Au-delà de l’Homo Sapiens

Dans un avenir plus proche qu’on ne croit, les progrès scientifiques nous conduiront à reconsidérer quasiment tout ce que la philosophie et la théologie nous ont enseigné, et que dans une large mesure nous continuons de penser, au sujet de l’être humain et de sa « singularité »: son autoconscience et sa liberté, sa raison et son coeur, son entendement et son esprit. Sommes-nous aussi singuliers que nous l’avons pensé durant des milliers d’années ? Nous avons besoin d’une grande cure d’humilité, qui équivaut à sagesse. Ou à humanité. Ou encore à transhumanité.

Ce qui est certain c’est que nous sommes en route, bien que nous ne sachions pas exactement vers quelle destination. Il en coûte de plus en plus aux religions monothéistes et à leurs théologies d’assumer cette vision inachevée, provisoire, évolutive de l’être humain; elles sont ancrées dans un modèle par trop anthropocentrique et fixiste, lié à des dogmes qu’elles considèrent comme révélés et intouchables.
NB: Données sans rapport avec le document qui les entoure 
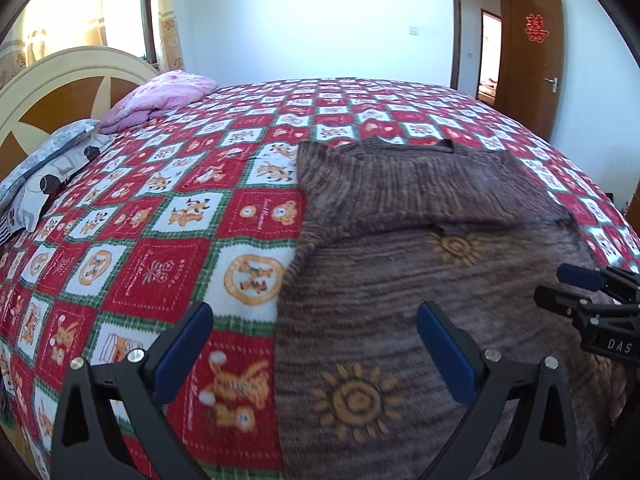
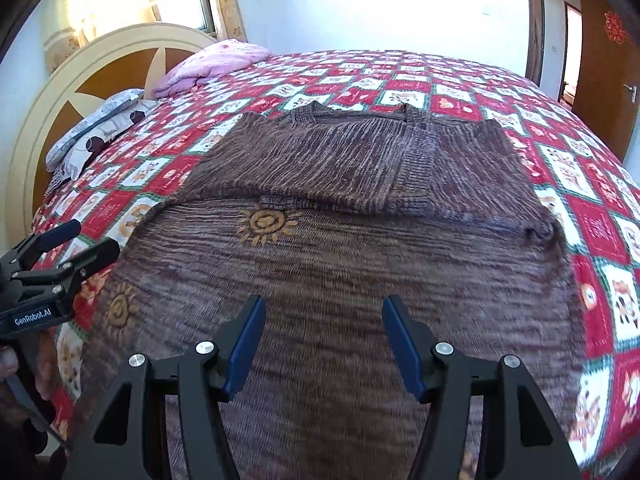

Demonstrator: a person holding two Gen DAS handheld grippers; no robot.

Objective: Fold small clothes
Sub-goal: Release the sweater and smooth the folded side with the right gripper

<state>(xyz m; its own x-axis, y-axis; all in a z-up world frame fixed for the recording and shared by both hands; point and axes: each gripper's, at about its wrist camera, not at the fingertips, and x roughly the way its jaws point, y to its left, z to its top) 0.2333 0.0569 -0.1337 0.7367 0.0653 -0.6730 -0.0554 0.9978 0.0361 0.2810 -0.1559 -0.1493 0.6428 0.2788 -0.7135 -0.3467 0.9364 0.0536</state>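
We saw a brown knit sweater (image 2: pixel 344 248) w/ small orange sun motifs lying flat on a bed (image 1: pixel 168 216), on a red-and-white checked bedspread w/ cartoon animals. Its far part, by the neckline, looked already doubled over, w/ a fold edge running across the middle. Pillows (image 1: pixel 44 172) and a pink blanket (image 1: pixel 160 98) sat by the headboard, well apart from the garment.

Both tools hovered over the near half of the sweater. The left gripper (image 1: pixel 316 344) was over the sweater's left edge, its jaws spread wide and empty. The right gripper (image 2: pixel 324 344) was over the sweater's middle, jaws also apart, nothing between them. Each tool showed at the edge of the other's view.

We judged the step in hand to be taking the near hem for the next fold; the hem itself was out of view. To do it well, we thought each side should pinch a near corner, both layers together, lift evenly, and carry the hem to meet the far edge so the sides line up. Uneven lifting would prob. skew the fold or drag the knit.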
Mais les sciences vont nous obliger, nous obligent déjà à dépasser cette vision.

Les neurosciences démontrent que tout ce que nous appelons « humain » dépend des neurones, qui sont des cellules, qui sont à leur tour des molécules, qui sont à leur tour des atomes organisés. Et des neurones, les animaux en possédons tous, en dehors des éponges, à des degrés très divers de complexité organisationnelle. À cerveaux plus complexes capacités supérieures. Et cette évolution qui nous conduit de l’atome à l’autoconscience résulte d’un processus unitaire de sauts qualitatifs, et les sauts qualitatifs se produisent à mesure que croît la complexification quantitative.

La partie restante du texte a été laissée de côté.